They would demonstrate them.
They would demonstrate them.
Now you might say, Scott, these are overcrowded civilian areas.
You're not going to demonstrate a military asset to Over a residential area, to which I say, yes, you are.
That's exactly where you want to do it.
Why?
If you do it in the desert, you can't really test the full capabilities of the drone.
Because the most important thing the drone needs to do is operate when it's jammed.
Right?
If you build a drone today and it was easily jammed by current technology, it would be like no drone at all.
There's no point in building that one.
So we already know that drones have the capability of using their cameras and infrared and figuring out where they are so they can complete a mission, even if their GPS location gets jammed.
So if you're going to test, can my drone find its way to a target?
Would you test it in the desert?
Where there's not much to see if you look down, and it'd be kind of easier to know where you are.
Or would you test it in a crowded residential place where you can at least find out, can this drone find a specific house?
Not with any weapons because it's just a test.
But can the drone find an address, hover over it, and then return home in a very complicated residential area where the houses look alike from the top?
So, number one, guaranteed there is a major procurement effort in the military.
You agree with that part, right?
There's no way that's not true.
It's 100% true that the military of every country, of every major country, is massively trying to procure the most drones with the best capabilities that they can.
That requires Why would you demonstrate your drone at night?
Here's why.
Because the public can't see the drones.
Because all they see is the light.
The light makes the drone invisible.
All you can see is the light.
So you can't tell anything else about the drone.
You can't tell who makes it, what capabilities it might have, exactly what they're testing.
Is there more than one?
Is there a lot of companies involved?
So there's a lot of information that you don't want to be in the public domain.

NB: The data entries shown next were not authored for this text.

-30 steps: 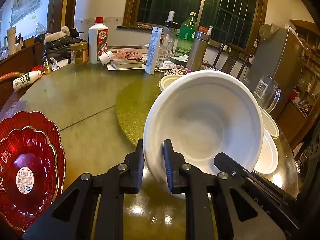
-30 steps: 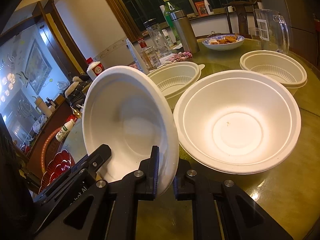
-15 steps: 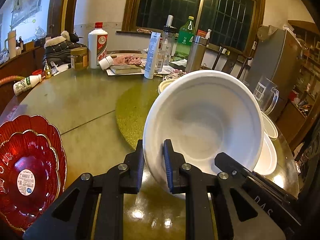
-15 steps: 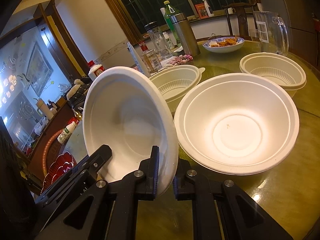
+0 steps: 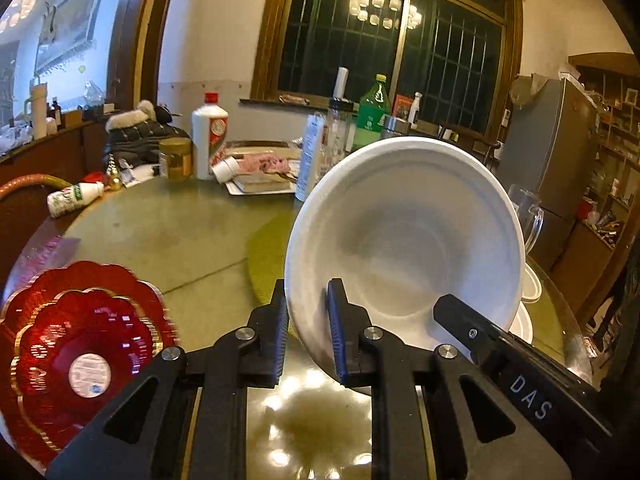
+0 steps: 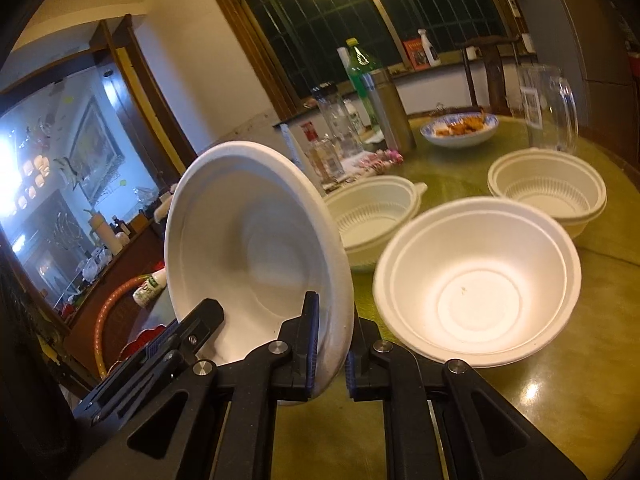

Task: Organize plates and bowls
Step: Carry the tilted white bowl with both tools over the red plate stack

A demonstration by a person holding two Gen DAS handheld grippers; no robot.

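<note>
A white foam bowl (image 5: 404, 240) hangs tilted above the table, held by its rim from two sides. My left gripper (image 5: 308, 294) is shut on its left rim. My right gripper (image 6: 334, 308) is shut on the opposite rim of the same bowl (image 6: 256, 256). A second white bowl (image 6: 476, 280) sits upright on the table just right of the lifted one. Two stacked red scalloped plates (image 5: 80, 340) lie at the table's near left. Each view shows the other gripper's black body beside the bowl.
Two ribbed white containers (image 6: 372, 212) (image 6: 548, 188) stand behind the resting bowl. Further back are a blue bowl of food (image 6: 460, 128), a glass jug (image 6: 548, 104), bottles (image 5: 210, 136) and a tray. The round table (image 5: 168, 236) has a yellow turntable in its middle.
Both grippers have risen with the white bowl between them and tipped upward, so the table, the red plates and the resting bowl sit lower in both views.
</note>
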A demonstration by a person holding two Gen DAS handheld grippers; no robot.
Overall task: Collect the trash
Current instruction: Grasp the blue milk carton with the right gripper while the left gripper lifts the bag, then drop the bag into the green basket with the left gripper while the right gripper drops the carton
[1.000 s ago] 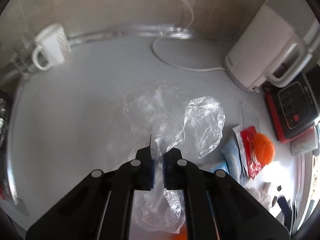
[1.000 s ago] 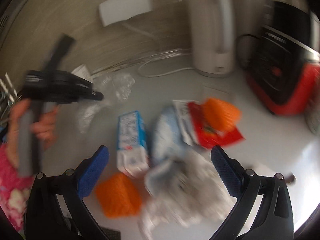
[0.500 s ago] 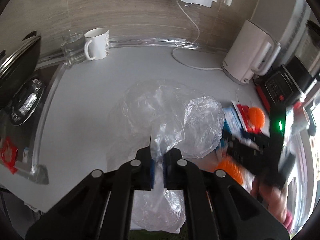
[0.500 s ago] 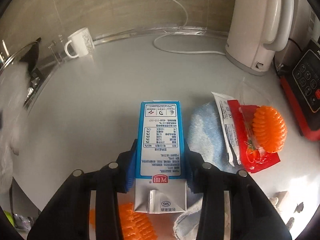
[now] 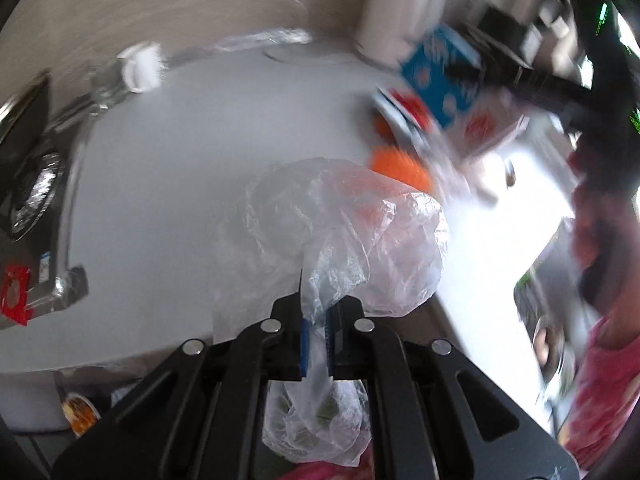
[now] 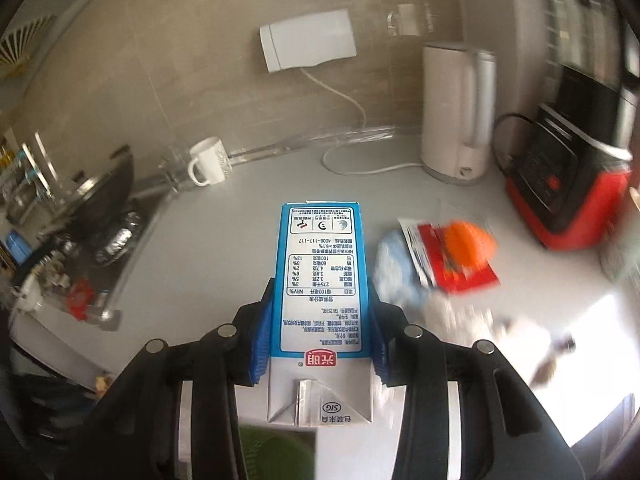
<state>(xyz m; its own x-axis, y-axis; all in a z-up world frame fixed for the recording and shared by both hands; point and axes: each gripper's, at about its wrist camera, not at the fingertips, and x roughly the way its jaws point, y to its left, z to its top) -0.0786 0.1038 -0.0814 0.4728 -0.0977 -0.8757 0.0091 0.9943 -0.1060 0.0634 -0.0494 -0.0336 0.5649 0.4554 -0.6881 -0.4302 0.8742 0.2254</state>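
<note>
My left gripper [image 5: 315, 330] is shut on a clear plastic bag [image 5: 352, 240] that billows in front of it over the grey counter [image 5: 180, 160]. My right gripper [image 6: 318, 332] is shut on a blue and white milk carton [image 6: 320, 276], lifted off the counter [image 6: 224, 256]. In the left wrist view the same carton [image 5: 440, 76] shows blurred at the upper right, held by the other black gripper. Left on the counter are an orange ridged piece [image 6: 468, 242] on a red wrapper [image 6: 464, 276], a light blue cloth [image 6: 394, 264], and crumpled white paper [image 6: 460, 316].
A white kettle [image 6: 456, 112] and its cord stand at the back, a red and black appliance [image 6: 572, 184] to the right. A white mug [image 6: 208, 162] and a glass sit by the stove [image 6: 100, 220] at left. A person's pink sleeve [image 5: 600, 380] shows at the right.
My right gripper closed on the milk carton and lifted it off the counter. My left gripper swung back towards the counter's front edge with the bag still pinched.
</note>
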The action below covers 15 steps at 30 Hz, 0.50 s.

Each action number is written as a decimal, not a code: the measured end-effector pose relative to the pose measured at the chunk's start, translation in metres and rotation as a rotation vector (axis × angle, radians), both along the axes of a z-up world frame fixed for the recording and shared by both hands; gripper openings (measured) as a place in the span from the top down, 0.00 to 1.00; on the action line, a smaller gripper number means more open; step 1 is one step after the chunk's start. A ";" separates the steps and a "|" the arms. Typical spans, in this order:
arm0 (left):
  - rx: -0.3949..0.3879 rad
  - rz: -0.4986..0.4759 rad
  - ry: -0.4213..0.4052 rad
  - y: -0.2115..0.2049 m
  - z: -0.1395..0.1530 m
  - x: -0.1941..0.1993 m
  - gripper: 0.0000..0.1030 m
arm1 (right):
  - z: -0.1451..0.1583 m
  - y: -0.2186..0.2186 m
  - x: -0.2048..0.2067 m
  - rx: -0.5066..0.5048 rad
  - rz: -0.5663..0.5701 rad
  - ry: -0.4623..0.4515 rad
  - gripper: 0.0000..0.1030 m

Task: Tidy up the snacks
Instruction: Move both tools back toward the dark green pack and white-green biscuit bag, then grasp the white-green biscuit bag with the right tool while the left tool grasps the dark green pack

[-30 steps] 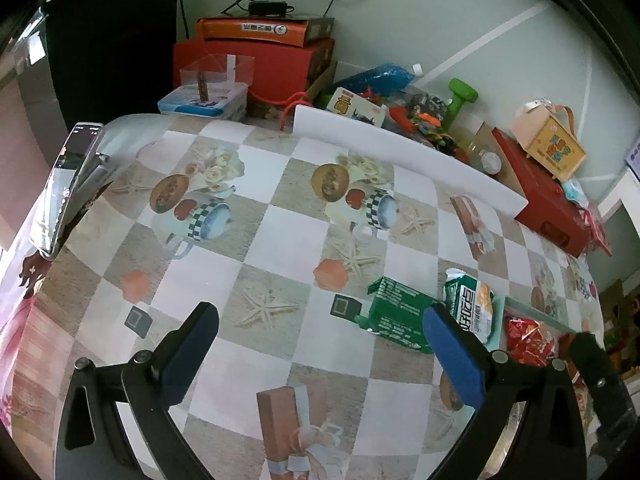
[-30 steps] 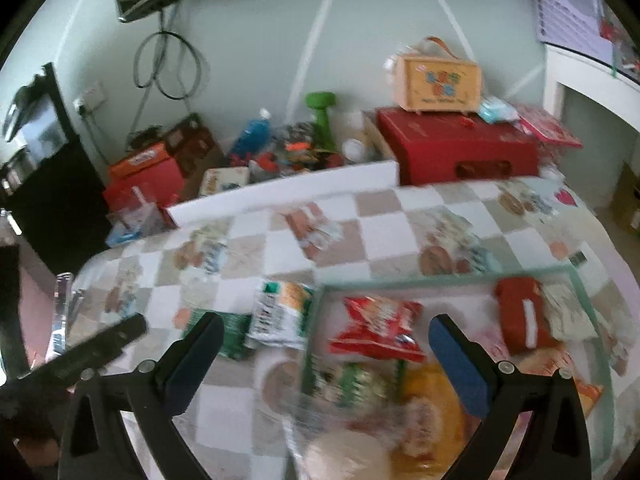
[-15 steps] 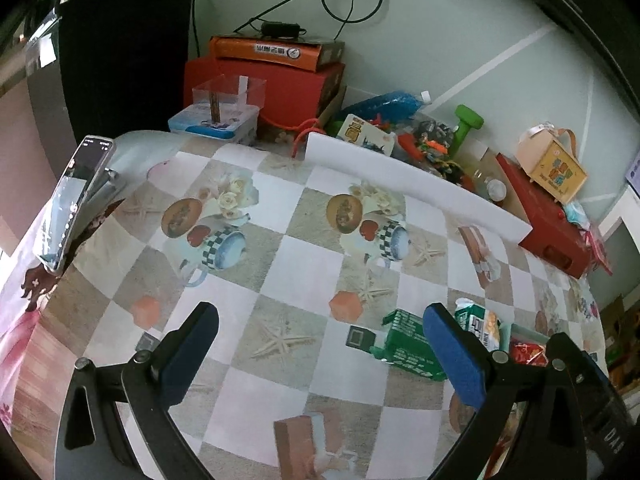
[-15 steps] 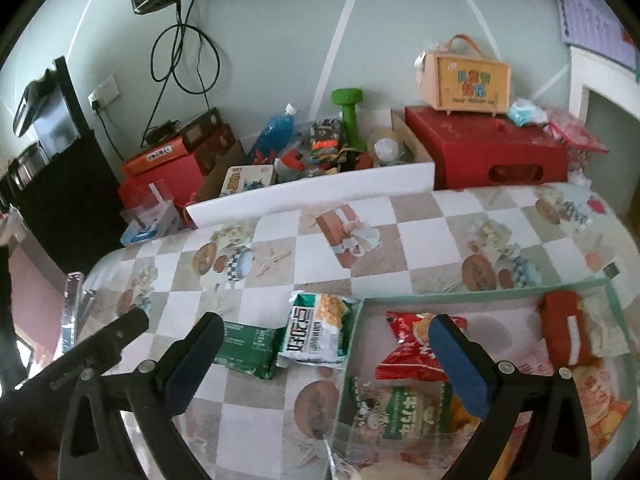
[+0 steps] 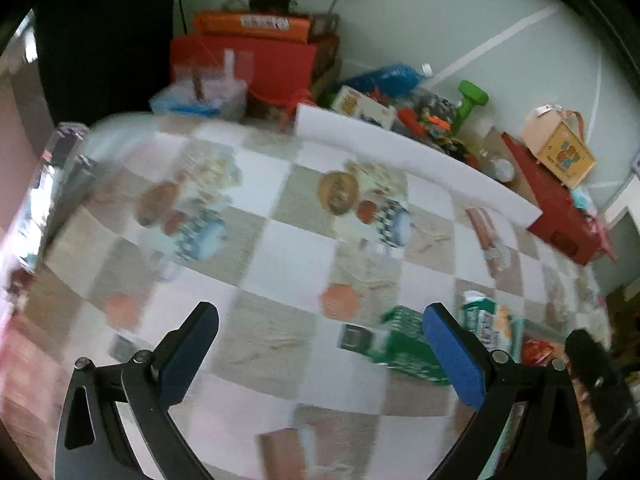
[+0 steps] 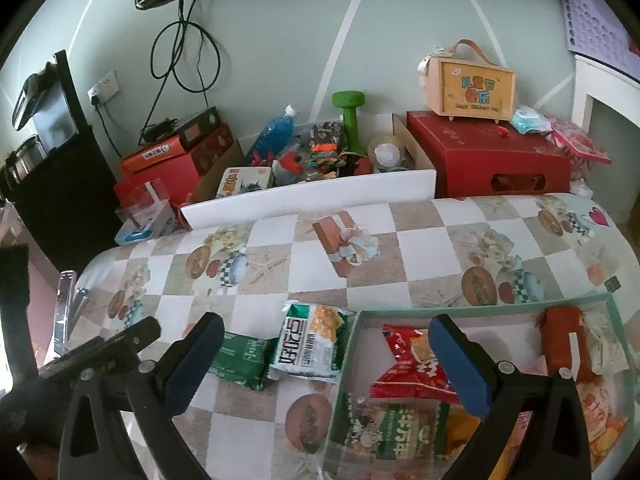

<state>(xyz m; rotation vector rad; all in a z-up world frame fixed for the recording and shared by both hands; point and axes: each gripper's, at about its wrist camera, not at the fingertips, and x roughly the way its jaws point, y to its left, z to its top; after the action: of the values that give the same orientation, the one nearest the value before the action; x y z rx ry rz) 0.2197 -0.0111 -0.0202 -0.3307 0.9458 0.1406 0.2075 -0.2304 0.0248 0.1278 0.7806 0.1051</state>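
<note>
A green-rimmed tray (image 6: 472,309) at the table's front right holds several snack packs, among them a red pack (image 6: 412,364) and a green-and-white pack (image 6: 392,432). A white-and-green snack pack (image 6: 310,342) and a dark green pack (image 6: 240,358) lie on the checked tablecloth just left of the tray. They also show blurred in the left wrist view, the white one (image 5: 486,322) and the green one (image 5: 404,344). My right gripper (image 6: 320,354) is open and empty above the tray's left edge. My left gripper (image 5: 320,344) is open and empty over the cloth.
A white board (image 6: 308,202) stands along the table's back edge. Behind it are red boxes (image 6: 488,160), a green dumbbell (image 6: 350,114), a blue bottle (image 6: 274,134) and a wooden case (image 6: 470,90). A black cabinet (image 6: 52,184) stands at the left.
The right gripper has pulled back and risen, so the two loose packs and more of the table now show. The left view has shifted and is blurred by motion. Both grippers stay open.
</note>
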 end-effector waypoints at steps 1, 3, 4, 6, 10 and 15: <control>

And you can make it all go away by having a bright light shining that makes it impossible to see what the drone is.
Now here's the next reason.
If your drone company is showing you that it can coordinate swarms, which again, it's guaranteed that they are testing things that would operate in a coordinated swarm-like way, how hard would it be to see if your drones are operating in a coordinated way if they did it in the daytime?
The drones aren't going to be that close.
They're way up in the sky.
If you were the general trying to make the decision about procurement, you'd be looking at them and you're like, okay, I see some...
Wait, I see five...
Oh, there's another one.
You wouldn't even be able to tell if they were doing what they were supposed to be doing.
They'd just be dots.
Because if they operate properly, they're high up enough that you can't see them all from the ground.
But if you do it at night, and if you add the lights, you've accomplished two things.
Number one, if you're doing it at night, there's much less natural small aircraft traffic, because small aircraft don't always have instrument ratings, so you have the most open air space for testing.
That's good.
But number two, you can see the lights at night, so you can see the patterns.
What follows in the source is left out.